THE PROBLEM:
In the data below, find the line containing "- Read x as", then set down that line and every later line up to and including the line containing "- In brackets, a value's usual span", exactly.

━━ SUPPLIED DATA

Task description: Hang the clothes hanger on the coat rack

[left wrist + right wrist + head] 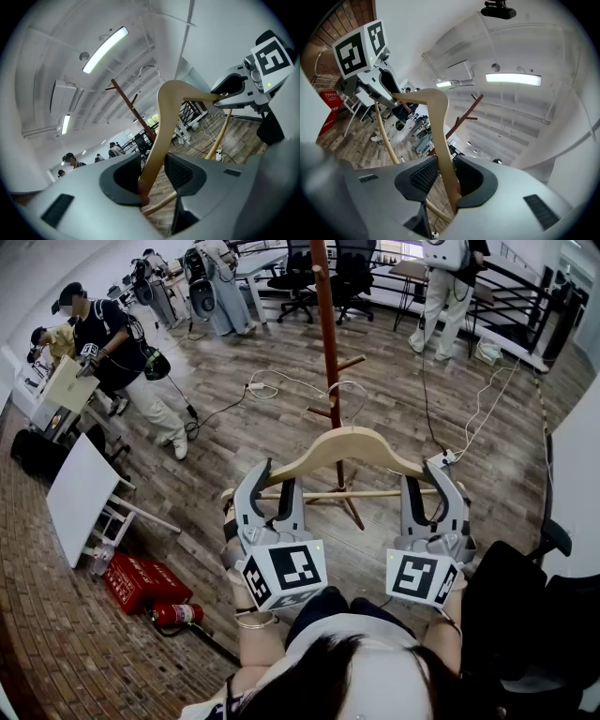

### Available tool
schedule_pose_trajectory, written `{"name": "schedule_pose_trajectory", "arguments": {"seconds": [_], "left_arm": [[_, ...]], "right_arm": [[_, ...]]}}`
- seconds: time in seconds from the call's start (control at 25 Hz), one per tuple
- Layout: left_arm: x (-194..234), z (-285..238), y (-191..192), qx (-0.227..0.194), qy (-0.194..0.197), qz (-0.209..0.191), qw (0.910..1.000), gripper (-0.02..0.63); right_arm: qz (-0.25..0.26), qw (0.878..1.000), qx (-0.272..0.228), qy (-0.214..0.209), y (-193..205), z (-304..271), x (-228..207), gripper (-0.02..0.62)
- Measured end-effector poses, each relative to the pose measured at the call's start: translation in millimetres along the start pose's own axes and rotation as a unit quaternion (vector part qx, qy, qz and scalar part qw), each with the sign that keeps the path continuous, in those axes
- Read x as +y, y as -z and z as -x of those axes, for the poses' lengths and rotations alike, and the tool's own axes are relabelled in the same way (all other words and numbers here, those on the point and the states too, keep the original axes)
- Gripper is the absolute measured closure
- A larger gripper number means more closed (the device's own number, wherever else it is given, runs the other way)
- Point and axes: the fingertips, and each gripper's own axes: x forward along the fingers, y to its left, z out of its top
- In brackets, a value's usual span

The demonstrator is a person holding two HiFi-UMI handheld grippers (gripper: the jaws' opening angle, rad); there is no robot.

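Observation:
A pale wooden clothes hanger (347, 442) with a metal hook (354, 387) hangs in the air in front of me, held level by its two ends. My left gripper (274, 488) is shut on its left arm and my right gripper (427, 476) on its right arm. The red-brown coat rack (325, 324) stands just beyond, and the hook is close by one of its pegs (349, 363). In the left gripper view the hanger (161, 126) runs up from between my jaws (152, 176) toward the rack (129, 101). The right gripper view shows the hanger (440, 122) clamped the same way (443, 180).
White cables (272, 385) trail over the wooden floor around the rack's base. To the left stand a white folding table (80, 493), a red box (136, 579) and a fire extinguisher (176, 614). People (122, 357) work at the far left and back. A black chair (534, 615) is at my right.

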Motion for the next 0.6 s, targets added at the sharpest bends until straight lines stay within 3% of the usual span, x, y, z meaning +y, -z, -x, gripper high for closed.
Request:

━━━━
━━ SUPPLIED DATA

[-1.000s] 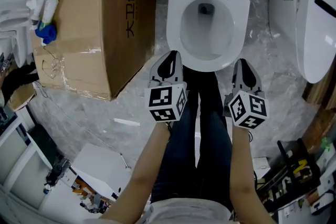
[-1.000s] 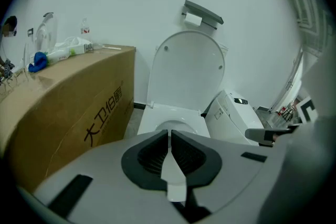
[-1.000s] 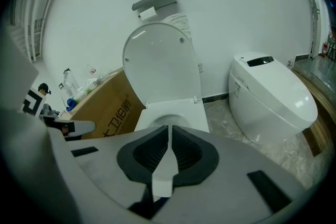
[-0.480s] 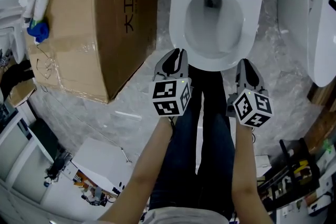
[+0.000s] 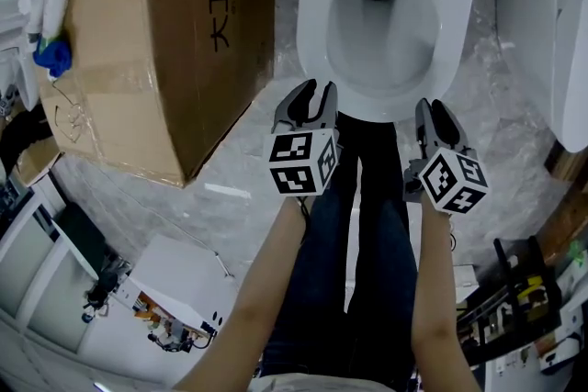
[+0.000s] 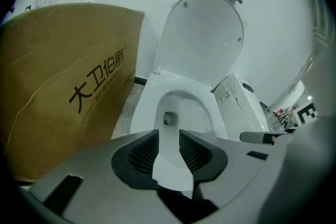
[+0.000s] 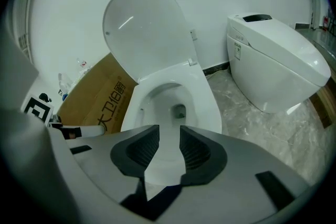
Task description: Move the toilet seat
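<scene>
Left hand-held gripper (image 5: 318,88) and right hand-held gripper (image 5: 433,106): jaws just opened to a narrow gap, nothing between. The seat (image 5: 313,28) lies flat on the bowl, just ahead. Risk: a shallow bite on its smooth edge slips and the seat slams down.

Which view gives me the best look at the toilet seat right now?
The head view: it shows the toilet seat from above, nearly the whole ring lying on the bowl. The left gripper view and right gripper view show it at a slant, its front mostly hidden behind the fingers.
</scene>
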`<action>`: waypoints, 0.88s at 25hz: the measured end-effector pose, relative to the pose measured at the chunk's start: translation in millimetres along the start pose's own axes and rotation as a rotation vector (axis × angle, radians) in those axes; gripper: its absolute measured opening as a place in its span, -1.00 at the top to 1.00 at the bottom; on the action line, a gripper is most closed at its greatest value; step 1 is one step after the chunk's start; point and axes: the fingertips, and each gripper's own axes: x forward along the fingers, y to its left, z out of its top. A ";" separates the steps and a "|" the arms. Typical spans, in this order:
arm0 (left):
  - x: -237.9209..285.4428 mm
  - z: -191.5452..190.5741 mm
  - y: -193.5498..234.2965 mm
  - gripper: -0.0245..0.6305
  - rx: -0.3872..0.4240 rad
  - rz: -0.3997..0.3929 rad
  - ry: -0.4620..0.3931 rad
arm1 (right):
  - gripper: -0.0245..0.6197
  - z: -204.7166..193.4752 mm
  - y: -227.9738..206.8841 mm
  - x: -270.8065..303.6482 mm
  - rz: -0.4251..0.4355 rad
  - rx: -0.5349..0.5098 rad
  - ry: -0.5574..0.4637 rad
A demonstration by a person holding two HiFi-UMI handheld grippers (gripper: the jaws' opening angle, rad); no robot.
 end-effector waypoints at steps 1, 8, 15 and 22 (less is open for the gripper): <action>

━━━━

RESPONSE TO THIS EXERCISE:
- Read x as +y, y as -z and z as -x of those axes, for the poses' lengths and rotations alike, and the tool's own axes are relabelled in the same way (all other words and numbers here, those on the point and the states too, keep the original axes)
- Gripper is the absolute measured closure
- A larger gripper number means more closed (the device's own number, wherever else it is given, runs the other way)
- Point and axes: the fingertips, and each gripper's own axes: x forward along the fingers, y to its left, z out of its top
- In brackets, a value's usual span

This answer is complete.